Only one stretch of the records below is wanted: the lines from the one holding "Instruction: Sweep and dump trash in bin" through the one holding "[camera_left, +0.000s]". Return it exactly, both ends included.

*** Opening SUPPLIED DATA ***

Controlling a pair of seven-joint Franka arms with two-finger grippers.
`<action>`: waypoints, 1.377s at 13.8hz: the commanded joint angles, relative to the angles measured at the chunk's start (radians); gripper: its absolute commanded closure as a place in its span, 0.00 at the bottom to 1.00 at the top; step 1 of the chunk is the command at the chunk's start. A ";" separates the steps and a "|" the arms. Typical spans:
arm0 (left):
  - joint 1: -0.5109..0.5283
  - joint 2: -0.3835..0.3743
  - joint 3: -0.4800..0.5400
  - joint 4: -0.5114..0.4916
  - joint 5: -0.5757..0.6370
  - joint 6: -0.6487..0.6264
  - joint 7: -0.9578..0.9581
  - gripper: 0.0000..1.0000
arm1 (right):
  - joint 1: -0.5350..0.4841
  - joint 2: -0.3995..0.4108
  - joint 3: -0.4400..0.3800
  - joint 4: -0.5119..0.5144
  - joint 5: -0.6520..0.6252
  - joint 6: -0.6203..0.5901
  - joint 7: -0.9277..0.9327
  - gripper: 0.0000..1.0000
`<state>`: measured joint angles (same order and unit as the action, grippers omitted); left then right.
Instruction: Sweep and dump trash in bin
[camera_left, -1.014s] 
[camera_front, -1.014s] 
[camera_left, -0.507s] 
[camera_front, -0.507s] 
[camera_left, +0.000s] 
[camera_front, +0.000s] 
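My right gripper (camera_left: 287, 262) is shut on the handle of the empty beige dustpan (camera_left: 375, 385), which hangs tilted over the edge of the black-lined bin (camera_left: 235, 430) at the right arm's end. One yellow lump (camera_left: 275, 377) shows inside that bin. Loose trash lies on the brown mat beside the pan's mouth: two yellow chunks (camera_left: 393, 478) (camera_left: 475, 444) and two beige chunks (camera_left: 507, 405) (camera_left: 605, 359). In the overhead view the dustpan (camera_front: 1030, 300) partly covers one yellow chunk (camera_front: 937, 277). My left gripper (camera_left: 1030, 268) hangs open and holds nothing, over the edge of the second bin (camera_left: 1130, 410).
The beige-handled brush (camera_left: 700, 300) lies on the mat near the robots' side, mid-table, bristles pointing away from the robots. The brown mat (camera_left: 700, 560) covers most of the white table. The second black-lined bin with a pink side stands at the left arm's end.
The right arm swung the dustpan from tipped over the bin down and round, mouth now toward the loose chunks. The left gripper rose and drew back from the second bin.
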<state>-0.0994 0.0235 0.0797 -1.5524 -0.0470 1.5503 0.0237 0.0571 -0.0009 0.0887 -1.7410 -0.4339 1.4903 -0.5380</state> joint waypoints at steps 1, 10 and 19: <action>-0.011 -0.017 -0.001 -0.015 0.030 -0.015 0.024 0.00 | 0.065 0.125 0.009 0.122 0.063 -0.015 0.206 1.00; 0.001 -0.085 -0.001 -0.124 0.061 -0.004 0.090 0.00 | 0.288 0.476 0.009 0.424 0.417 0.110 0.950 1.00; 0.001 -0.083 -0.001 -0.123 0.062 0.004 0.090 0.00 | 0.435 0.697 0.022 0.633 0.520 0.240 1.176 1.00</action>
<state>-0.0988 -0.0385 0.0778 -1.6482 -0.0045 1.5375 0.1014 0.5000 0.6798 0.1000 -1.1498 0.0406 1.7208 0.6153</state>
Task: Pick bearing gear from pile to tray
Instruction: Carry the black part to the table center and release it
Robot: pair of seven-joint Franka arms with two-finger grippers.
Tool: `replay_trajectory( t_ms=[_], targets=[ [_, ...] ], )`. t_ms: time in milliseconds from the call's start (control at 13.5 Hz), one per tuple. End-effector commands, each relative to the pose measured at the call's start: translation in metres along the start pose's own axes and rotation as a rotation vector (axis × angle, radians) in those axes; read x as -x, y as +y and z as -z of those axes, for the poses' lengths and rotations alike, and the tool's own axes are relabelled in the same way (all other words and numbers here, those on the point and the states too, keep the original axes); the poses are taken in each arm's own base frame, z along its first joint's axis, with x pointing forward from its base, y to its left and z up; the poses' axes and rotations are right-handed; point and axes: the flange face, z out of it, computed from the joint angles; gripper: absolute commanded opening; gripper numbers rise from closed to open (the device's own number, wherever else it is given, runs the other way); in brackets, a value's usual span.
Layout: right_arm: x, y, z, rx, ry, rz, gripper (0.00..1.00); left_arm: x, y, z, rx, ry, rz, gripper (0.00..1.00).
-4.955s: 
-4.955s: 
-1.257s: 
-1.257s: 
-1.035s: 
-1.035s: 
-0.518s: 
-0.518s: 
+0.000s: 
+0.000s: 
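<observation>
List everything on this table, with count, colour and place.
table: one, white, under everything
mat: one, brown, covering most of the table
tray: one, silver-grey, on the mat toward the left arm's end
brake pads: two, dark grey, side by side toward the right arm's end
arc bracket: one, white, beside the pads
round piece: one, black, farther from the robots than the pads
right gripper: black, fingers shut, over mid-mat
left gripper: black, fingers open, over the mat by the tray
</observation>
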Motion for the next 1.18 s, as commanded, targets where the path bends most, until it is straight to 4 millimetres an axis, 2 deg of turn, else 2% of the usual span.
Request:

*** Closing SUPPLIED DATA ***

■ **ANSWER BOX**
Instruction: Sweep and dump trash in bin
[camera_left, -1.014s] 
[camera_front, -1.014s] 
[camera_left, -0.507s] 
[camera_front, -0.507s] 
[camera_left, +0.000s] 

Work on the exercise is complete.